Zhang Jun, China's permanent representative to the United Nations, noted on Tuesday that NATO's five eastward expansions after the Cold War have not only failed to make Europe securer, but also sowed the seed of conflict.
"The Cold War ended a long time ago. It is necessary for NATO to reconsider its own positioning and its responsibilities, completely abandon the Cold War mentality that is based on bloc confrontation, and strive to build a balanced, effective, and sustainable European security framework in line with the principle of indivisible security," he said.
TOOL FOR HEGEMONY
While promoting northward expansion in disregard of Russia's security concerns, NATO declared Russia as the "most significant and direct threat" to its members' peace and security at the Madrid summit in a new Strategic Concept, its once-in-a-decade set of priorities and goals.
Analysts said the move shows that NATO is now little more than a tool for Washington to maintain its hegemony. The so-called new Strategic Concept is only "old wine in a new bottle," which has not changed the Cold War mentality of bloc confrontation.
Stephen Ndegwa, an international relations lecturer at the Nairobi-based United States International University-Africa in Kenya, said NATO's main objective is to maintain dominance over other countries, he said, adding that by mobilizing more Western countries to join, NATO may further stoke the fires of the Russian-Ukraine crisis.
Participants of the 2022 NATO Summit pose for a group photo in Madrid, Spain, June 29, 2022. (Photo by Juan Carlos Rojas/Xinhua)
Russian Deputy Foreign Minister Sergei Ryabkov expressed his doubts by saying that Russia condemns the "irresponsible course" of the military alliance that is "ruining the European architecture, or what is left of it."
Meanwhile, China is labeled for the first time as a "systemic challenge" in the Strategic Concept.
"China pursues an independent foreign policy of peace. It does not interfere in other countries' internal affairs or export ideology, still less engage in long-arm jurisdiction, economic coercion or unilateral sanctions. How could China be labeled a 'systemic challenge'?" China's Foreign Ministry spokesperson Zhao Lijian said at a press briefing on Tuesday.
ILL INTENTIONS FOR ASIA PACIFIC
In an effort to contain China, U.S. officials and their NATO allies have been aggressively trumpeting the view that China, an East Asian country, threatens Euro-Atlantic security.

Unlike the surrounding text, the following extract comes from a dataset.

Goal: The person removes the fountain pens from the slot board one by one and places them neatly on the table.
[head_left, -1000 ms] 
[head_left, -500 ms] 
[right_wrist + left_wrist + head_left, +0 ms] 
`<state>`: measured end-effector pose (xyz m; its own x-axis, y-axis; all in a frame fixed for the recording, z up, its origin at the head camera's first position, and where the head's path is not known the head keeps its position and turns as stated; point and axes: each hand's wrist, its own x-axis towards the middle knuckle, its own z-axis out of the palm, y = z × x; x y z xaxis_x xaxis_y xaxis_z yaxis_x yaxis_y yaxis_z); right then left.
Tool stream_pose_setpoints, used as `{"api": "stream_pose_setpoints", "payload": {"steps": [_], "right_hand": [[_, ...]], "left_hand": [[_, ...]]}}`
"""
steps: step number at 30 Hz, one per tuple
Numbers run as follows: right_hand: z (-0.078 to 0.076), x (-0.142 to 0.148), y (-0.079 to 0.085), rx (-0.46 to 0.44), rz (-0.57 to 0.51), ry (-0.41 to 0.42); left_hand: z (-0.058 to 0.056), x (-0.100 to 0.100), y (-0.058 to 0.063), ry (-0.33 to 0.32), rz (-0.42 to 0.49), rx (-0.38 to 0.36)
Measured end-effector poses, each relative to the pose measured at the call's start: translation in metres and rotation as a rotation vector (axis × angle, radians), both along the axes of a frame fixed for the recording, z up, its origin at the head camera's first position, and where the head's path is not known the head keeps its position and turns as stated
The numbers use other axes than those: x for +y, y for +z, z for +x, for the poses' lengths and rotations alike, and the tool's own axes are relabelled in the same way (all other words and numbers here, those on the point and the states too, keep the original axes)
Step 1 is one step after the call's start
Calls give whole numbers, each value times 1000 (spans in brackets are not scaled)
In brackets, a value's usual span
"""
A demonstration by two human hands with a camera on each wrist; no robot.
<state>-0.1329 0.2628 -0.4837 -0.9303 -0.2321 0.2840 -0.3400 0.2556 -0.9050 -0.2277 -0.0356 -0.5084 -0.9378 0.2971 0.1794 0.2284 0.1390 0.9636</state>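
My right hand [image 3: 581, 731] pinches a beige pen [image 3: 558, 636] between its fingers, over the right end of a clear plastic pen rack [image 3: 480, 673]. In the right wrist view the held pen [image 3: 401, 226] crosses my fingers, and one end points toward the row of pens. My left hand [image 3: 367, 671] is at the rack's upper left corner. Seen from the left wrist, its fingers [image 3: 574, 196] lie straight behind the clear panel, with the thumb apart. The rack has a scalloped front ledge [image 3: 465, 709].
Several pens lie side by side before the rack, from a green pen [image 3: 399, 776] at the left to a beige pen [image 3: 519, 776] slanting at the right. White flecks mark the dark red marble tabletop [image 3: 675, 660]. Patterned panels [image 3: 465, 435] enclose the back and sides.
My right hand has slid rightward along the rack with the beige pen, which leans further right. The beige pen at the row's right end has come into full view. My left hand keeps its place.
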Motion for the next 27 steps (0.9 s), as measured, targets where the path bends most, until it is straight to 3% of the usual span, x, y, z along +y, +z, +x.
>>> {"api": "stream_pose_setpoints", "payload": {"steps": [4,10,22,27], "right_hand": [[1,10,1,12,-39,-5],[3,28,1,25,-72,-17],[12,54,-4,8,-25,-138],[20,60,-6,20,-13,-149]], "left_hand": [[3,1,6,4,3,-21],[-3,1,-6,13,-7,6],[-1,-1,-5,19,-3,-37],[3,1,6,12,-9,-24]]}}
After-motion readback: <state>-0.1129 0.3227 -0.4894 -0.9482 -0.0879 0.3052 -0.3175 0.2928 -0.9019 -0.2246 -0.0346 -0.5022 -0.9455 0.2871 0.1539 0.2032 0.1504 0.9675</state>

Washington, which has been trying to entrench its influence in Asia for decades, has invited its Asia-Pacific followers, including Japan, South Korea, Australia and New Zealand, to take part in the NATO summit for the first time.
NATO has repeatedly said that its role as a regional alliance remains unchanged, and it does not seek to expand its influence in other regions. But what the bloc is doing tells a different story.

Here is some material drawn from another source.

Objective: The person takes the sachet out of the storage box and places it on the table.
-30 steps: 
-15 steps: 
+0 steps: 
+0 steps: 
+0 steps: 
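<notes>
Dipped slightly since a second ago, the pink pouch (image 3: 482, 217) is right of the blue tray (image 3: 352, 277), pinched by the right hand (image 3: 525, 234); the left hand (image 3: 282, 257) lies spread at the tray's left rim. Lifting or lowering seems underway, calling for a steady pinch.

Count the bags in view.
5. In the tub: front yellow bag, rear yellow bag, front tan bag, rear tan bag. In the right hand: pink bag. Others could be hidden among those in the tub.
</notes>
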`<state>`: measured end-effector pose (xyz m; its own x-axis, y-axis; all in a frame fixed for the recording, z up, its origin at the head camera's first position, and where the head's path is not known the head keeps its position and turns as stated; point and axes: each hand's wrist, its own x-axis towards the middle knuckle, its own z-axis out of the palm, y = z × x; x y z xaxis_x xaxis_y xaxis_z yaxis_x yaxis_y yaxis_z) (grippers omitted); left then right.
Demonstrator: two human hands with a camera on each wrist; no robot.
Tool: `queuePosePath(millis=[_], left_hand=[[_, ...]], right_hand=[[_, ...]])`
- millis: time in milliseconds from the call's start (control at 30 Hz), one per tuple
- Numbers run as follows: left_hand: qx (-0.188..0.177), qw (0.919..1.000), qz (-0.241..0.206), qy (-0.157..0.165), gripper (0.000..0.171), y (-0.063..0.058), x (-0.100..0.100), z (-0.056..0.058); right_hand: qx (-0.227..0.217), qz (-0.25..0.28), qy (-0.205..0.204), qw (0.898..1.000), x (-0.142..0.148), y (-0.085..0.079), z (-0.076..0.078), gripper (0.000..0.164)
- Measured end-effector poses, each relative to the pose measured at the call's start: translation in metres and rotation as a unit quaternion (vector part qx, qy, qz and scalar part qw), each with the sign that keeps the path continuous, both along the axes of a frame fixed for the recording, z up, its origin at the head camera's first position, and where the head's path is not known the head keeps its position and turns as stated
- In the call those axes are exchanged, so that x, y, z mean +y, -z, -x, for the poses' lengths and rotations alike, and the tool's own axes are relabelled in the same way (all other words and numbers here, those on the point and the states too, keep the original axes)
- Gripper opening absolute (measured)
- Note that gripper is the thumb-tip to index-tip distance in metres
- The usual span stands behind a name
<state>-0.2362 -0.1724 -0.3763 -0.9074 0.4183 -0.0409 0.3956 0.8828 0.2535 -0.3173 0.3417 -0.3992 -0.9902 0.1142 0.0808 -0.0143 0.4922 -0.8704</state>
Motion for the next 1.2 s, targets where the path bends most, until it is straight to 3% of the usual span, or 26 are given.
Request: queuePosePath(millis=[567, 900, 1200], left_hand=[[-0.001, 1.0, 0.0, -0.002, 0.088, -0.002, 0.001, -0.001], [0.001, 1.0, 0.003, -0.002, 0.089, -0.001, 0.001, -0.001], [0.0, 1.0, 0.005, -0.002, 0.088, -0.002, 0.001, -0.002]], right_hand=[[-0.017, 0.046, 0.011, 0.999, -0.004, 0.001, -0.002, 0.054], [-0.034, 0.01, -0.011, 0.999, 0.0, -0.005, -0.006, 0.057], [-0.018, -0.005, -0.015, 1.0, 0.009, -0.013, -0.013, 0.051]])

Police stand guard at the blocked Plaza Mayor in Madrid, Spain, June 28, 2022. (Xinhua/Meng Dingbo)
"NATO wants to be global," Xulio Rios, director of the Observatory of Chinese Politics in Spain, said in an interview with Xinhua on the eve of the summit.
NATO has been flexing its muscles in the Asia-Pacific region in recent years, trying to bring the pattern of bloc confrontation from Europe to the Asia-Pacific region.
Former NATO Secretary General Javier Solana said NATO's expansion and its pursuit of a stronger presence in Asia will make it more difficult for NATO members to interact with other countries that do not see China or Russia as enemies or rivals. They do not want to take sides between China, Russia and the West.
Solana warned that a "global NATO" or "NATO plus" could divide the world into adversarial blocs.
(Reporters Meng Dingbo in Madrid and Zhu Shaobin in Nairobi also contributed to the story.)